Annie, a school principal by profession and the sole breadwinner of her family, has not married due to her responsibilities being elder among her siblings. She notices Shahwaiz, the teacher in her school who takes interest in her actively. Annie's younger sister, Hooriya aspires to get a luxury lifestyle with her husband as she has seen her sister struggling her whole life. She starts dreaming these dreams with Farrukh when she encounters him, who is a young boy who falls for her and later sends proposal to her house.
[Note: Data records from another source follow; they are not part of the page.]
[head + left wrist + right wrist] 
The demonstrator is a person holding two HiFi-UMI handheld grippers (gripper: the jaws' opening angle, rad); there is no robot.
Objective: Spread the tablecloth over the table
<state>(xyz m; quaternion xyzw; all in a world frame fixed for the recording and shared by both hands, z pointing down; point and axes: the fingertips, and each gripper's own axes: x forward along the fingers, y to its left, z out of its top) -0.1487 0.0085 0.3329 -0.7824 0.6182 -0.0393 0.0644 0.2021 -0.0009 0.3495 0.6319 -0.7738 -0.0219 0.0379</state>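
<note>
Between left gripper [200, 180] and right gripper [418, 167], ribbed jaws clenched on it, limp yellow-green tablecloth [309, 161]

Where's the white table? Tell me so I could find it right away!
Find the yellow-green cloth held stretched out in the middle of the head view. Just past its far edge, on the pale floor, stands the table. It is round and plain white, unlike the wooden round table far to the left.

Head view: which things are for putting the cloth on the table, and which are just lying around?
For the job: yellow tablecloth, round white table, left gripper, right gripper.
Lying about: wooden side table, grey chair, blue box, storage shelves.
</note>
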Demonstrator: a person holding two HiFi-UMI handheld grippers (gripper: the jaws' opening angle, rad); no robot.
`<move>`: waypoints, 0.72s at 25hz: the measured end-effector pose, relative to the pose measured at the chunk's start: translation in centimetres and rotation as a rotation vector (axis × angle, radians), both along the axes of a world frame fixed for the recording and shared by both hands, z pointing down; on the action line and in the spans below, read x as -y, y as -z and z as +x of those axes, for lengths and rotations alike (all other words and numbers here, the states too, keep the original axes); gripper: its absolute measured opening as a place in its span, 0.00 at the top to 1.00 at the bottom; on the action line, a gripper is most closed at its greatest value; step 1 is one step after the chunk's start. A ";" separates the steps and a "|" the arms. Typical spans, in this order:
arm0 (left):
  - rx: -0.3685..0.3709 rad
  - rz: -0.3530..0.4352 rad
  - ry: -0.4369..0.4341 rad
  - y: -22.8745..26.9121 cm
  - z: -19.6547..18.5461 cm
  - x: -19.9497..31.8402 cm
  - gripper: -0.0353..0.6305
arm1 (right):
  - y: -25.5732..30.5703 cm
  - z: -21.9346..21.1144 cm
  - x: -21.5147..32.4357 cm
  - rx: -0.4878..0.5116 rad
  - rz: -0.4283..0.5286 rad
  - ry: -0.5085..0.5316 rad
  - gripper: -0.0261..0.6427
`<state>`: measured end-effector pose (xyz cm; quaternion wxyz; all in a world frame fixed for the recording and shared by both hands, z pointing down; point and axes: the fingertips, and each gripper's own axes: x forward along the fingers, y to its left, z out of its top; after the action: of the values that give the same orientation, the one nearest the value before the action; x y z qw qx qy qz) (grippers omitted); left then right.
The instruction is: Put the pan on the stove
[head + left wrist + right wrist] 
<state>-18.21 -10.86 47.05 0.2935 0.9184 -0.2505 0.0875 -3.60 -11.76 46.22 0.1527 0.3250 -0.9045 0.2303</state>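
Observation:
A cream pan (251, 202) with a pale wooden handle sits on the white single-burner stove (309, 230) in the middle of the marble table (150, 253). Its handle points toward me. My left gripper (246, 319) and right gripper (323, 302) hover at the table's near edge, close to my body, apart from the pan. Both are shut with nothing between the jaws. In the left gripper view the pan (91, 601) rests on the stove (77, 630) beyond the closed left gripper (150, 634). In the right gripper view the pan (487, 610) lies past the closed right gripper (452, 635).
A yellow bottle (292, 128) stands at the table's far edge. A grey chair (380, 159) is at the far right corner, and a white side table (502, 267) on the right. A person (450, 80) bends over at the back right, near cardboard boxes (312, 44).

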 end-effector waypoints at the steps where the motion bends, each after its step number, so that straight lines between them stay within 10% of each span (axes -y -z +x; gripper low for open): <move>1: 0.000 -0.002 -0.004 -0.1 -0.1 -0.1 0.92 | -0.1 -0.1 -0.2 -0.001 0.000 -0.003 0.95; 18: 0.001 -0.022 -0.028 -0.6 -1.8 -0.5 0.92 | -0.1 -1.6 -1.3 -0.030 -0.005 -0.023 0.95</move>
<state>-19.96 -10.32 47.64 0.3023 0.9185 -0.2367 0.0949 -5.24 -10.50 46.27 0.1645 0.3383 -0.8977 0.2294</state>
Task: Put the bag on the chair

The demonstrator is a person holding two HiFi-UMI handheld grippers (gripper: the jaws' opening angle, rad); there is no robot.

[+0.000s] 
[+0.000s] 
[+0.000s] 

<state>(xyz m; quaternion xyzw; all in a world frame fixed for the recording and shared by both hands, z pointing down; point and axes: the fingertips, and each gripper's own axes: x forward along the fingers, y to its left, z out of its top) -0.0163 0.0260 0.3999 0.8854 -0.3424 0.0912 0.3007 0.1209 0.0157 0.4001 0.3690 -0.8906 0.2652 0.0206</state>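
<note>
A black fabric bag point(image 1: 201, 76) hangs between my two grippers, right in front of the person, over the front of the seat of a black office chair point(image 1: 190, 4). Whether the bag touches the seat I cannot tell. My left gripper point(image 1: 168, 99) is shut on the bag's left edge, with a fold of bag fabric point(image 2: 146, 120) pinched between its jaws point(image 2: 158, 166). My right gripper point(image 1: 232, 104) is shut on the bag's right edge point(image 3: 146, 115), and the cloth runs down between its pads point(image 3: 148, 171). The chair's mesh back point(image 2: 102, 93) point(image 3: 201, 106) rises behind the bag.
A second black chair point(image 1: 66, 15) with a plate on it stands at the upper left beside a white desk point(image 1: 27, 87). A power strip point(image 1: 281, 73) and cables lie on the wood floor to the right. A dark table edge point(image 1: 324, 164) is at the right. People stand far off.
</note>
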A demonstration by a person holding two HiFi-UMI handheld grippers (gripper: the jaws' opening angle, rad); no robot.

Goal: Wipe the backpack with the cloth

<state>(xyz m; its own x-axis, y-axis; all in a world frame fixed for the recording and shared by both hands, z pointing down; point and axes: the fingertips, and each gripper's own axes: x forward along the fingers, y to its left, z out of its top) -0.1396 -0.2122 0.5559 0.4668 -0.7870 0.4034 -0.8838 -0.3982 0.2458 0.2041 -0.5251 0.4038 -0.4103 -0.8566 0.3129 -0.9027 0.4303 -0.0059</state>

Annie's youngest sister, Chandi too aspires to become as successful as her eldest sister as at the time of her birth, her mother wants a boy.

Cast 
 Junaid Khan as Shahwaiz
 Juggan Kazim as Annie
 Hina Altaf as Hooriya
 Usama Khan as Farrukh
 Ali Abbas as Muthair
 Hina Khawaja Bayat as Annie's mother
 Maheen Siddiqui as Chandni
 Ismat Zaidi as Shahwaiz's mother
 Ahmed Randhawa as Behram
 Behroze Sabzwari as Shahwaiz's father
 Hira Soomro as Zainab
 Beena Masroor as Muthair's mother
 Saqib Sumeer 
 Fareeda Shabbir as Zainab's mother
 Salma Asim as Farrukh's mother

Production 

While giving detailed insight about her acting comeback, Kazim stated in conservation with DAWN Images that she is playing a school principal in the series opposite Khan's character. She also stated that Altaf is paired with Khan. The series marked the acting comeback of Kazim after almost eight years. The series is written by Madiha Shahid, while directed by Ilyas Kashmiri.

Reception

Critical reception 
While reviewing the first 4-5 episodes, a reviewer from the Youline Magazine, praised the performances of the cast and pace of the series, but criticized the casting of Junaid Khan as he is depicted as a younger guy, early to mid 20s.